The story is quite intriguing, as always. A man holds a press conference to reveal that he has found the answers we’ve all been searching for: (1) Where did we come from, and (2) Where are we going? It kicks off a series of events including his murder, the ire of many established world religions and the envy of historians and cultural icons. Langdon pairs up with the future Queen of Spain who runs the museum where the murder occurs, then they travel the country to discover all the answers.

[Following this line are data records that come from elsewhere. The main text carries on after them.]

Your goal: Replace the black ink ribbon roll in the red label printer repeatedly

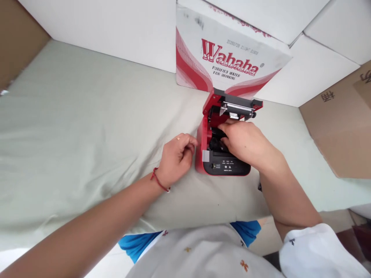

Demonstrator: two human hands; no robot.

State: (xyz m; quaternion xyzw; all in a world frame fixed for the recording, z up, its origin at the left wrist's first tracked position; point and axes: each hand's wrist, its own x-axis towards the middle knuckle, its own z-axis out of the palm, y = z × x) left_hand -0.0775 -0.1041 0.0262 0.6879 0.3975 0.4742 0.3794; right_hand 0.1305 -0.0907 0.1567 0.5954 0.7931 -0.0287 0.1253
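Observation:
A small red-and-black label printer (227, 166) stands on the cloth with its lid (239, 101) raised. A roller and a metal strip show on the lid's underside. My right hand (249, 144) reaches into the compartment from the right. Its thumb and fingers bend around dark parts (216, 143) inside, and the fingertips are partly hidden, so what they grip is unclear. My left hand (178, 156), with a red string bracelet at the wrist, rests beside the printer's left wall. Its fingers are curled in, knuckles at or very near the red side, and nothing shows in them.
Pale green cloth (72, 116) covers the table. Behind the printer stands a Wahaha water carton (232, 50), close to the open lid. White boxes (116, 31) line the back. A brown carton (339, 127) is at the right, and another brown surface (20, 42) at the far left.

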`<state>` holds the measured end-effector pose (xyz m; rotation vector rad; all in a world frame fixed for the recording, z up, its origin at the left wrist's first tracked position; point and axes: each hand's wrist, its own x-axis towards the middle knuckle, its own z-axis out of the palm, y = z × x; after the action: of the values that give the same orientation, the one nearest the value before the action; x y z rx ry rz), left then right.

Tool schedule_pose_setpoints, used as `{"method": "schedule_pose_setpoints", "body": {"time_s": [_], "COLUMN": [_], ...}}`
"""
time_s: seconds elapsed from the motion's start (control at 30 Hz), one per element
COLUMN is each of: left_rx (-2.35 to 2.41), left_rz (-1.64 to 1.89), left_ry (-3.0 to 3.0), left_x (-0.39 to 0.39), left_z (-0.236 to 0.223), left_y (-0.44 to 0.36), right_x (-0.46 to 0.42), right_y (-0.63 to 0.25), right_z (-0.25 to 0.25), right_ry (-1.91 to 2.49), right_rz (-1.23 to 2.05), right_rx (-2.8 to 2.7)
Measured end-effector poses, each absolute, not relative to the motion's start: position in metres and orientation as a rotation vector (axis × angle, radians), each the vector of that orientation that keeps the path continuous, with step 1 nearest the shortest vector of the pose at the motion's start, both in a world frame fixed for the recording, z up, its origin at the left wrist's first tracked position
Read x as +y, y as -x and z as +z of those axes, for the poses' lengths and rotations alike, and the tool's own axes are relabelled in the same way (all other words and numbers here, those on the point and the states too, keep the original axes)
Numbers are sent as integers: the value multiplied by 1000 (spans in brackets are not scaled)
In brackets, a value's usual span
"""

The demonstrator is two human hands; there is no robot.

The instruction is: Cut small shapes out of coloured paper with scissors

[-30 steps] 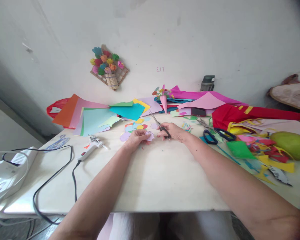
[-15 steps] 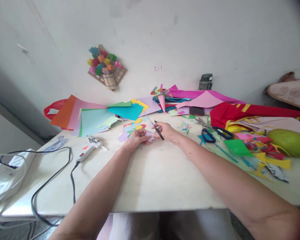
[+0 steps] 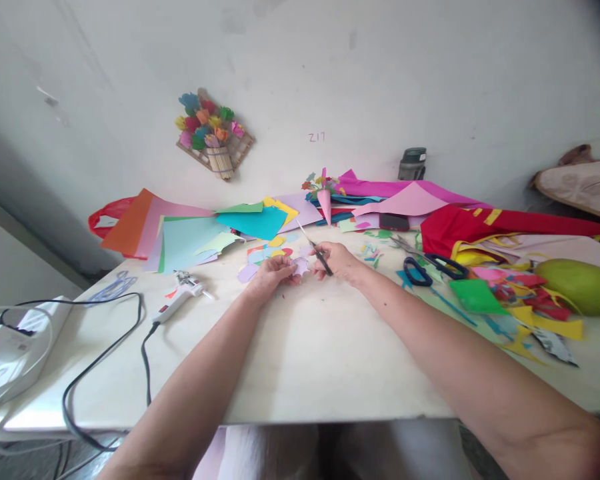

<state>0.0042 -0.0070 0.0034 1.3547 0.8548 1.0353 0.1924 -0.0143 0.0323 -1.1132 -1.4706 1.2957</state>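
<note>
My left hand point(image 3: 270, 273) is closed in a pinch on a small lilac paper cut-out point(image 3: 300, 266) held just above the pale table point(image 3: 310, 360). My right hand point(image 3: 341, 260) grips a thin pair of scissors point(image 3: 314, 247) whose blades point up and away to the left, right beside the cut-out. Both hands meet near the table's middle, in front of a scatter of small coloured paper shapes point(image 3: 267, 257).
A white glue gun point(image 3: 183, 295) with a black cord point(image 3: 105, 353) lies at the left, near a power strip point(image 3: 10, 347). Coloured paper sheets point(image 3: 190, 233) line the back. Blue-handled scissors point(image 3: 427, 268), paper scraps point(image 3: 520, 300) and a green mango point(image 3: 580, 285) lie at the right. A phone point(image 3: 394, 222) lies further back.
The scissors' blades have shifted slightly beside the cut-out, and both hands have stayed together at the same spot. The view has drifted a little.
</note>
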Motion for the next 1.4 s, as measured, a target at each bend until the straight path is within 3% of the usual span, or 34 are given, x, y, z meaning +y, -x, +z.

The scenery, setting, and backgrounds are marvelous. Brown is highly adept at giving readers exactly as much as they need to picture the story without coloring it in too much… a few blurry edges for personal imagination. The sheer intensity of the research he must have done in the worlds of science, religious, museums, Spain and art is admirable. The volume of characters, the who is good versus who is evil balance, the red herrings, the small and large steps during the chases… all of these facts and the enveloped tone completely make this a 5 star read from those perspectives.

But then I started comparing it to his previous novels, to other works in this sub-genre and to his overall approach in telling the story. It fell short for me. There weren’t enough side stories. The characters were flatter than usual. I would love to have seen a bigger story about the Spanish royalty’s influence and history (other than Franco) in regard to science, evolution and romance. There were no scenes except a memory between the prince and his future consort, so I didn’t root for them. Langdon almost felt like a secondary character in the book. And the various sects of religious and military groups involved in the story seemed too fluid and/or disorganized in terms of the bigger picture. It made the story less interesting as I couldn’t really latch onto any specific character. Even Langdon had a minimal connection to the man who was murdered… despite being professor and student, we saw very little memories of a bond between them. Throw in a few conversations at a pub bonding over a theory, or an argument over the church, something to connect them for us in the present.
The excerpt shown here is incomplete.